En parte sobrevenida, en parte previsible, la ocasión que España tiene hoy para alcanzar un lugar preminente en Europa es magnífica. Convendría no desaprovecharla.
En apenas dos semanas, las cosas no han podido rodar mejor, en efecto, para situarnos en posición ventajosa cuando se inicia un nuevo ciclo de la UE, con la obligada renovación de sus principales órganos de gobierno, comenzando por las presidencias mismas de Comisión, Consejo, Parlamento, Alto Representante para la Política Exterior y también, a finales del mes de octubre, Banco Central Europeo. Dos semanas, las que van del 26 de mayo al 7 de junio, de las elecciones europarlamentarias a la actualización de las previsiones de crecimiento durante el año en curso. Los resultados comparados de aquellas —nuestra más alta participación, peso solo marginal de los populistas de uno y otro signo, reforzamiento del PSOE, casi único partido socialdemócrata que ha salido airoso de la prueba —otorgan a España un plus de “europeísmo” al tiempo que sitúan al presidente Sánchez en posición inmejorable en las complejas negociaciones al efecto. Y esa misma dirección —positiva para los intereses españoles— es la que apunta una doble coincidencia revelada poco después. La primera, el miércoles 5, fecha en la que Bruselas daba luz verde al informe que recomienda la salida de España del brazo correctivo de la UE —el Procedimiento de Déficit Excesivo, abierto, conviene recordarlo, diez años antes, el 18 de febrero de 2009—, a la vez que decidía tutelar las cuentas de Italia, percibidas como uno de los mayores riesgos internos para el euro. Segunda novedad simultánea, el viernes 7: mientras el Bundesbank, el banco central alemán, rebajaba la previsión de crecimiento económico de su país hasta un exiguo 0,6 % para todo 2019, el Banco de España hacía lo contrario, elevando la previsión de aumento del PIB español hasta el 2,4 % (¡un ritmo cuatro veces más alto que el de Alemania!), en lugar del 2,2 % pronosticado antes.

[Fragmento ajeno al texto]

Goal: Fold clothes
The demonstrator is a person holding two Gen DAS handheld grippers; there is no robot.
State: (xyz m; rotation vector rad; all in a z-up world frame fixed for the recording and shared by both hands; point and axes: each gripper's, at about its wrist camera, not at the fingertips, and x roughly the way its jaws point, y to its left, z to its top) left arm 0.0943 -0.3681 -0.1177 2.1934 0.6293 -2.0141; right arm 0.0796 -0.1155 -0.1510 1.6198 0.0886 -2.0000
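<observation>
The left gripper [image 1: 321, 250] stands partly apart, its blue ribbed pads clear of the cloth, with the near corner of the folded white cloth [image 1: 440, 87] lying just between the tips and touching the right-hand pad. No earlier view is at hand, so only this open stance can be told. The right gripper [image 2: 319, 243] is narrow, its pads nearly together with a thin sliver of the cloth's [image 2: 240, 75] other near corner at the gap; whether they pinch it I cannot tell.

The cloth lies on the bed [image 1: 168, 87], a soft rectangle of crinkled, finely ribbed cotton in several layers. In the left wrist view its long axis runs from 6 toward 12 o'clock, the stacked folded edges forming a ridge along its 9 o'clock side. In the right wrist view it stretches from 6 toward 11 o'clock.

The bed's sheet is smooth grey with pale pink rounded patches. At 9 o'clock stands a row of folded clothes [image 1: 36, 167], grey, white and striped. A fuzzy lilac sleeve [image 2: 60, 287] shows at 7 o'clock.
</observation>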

El reparto de cartas nos es favorable, desde luego, justo en el momento en que la partida entra en su fase decisiva. Con el Reino Unido autodescartado, Italia bajo sospecha, y con el presidente Macron y la canciller Merkel en horas bajas, España, cuarta economía de la zona euro y a sus espaldas ya casi un quinquenio de crecimiento notoriamente superior al del conjunto, puede aspirar, y justificadamente, a salir de un segundo plano y compartir cierto nivel de liderazgo. España —y Portugal a su rueda— es ahora una “válvula de seguridad” del proyecto europeo. Hay que hacerlo valer, entre otras cosas, situando en centros estratégicos de decisión a buenos nombres españoles que completen ese cuadro no menor que ya forman los de José Manuel Campa (al frente de la Autoridad Bancaria Europea), Luis de Guindos (como vicepresidente del BCE), Sergio Álvarez (primer español que accede al consejo de administración de la Autoridad Europea de Seguros y Pensiones) y Pablo Hernández de Cos (presidiendo el Comité de Supervisión Bancaria de Basilea).
Ojalá sepamos conseguir lo que está a nuestro alcance, comenzando por creérnoslo, ese grado de autoestima que tantas veces nos falta. Como se ha escrito, será difícil que España encuentre en mucho tiempo otra oportunidad tan clara para compensar años de “ausencias”, “despistes” o “rumbos equivocados”. Situaciones como esas las pintan calvas, que decían nuestros mayores.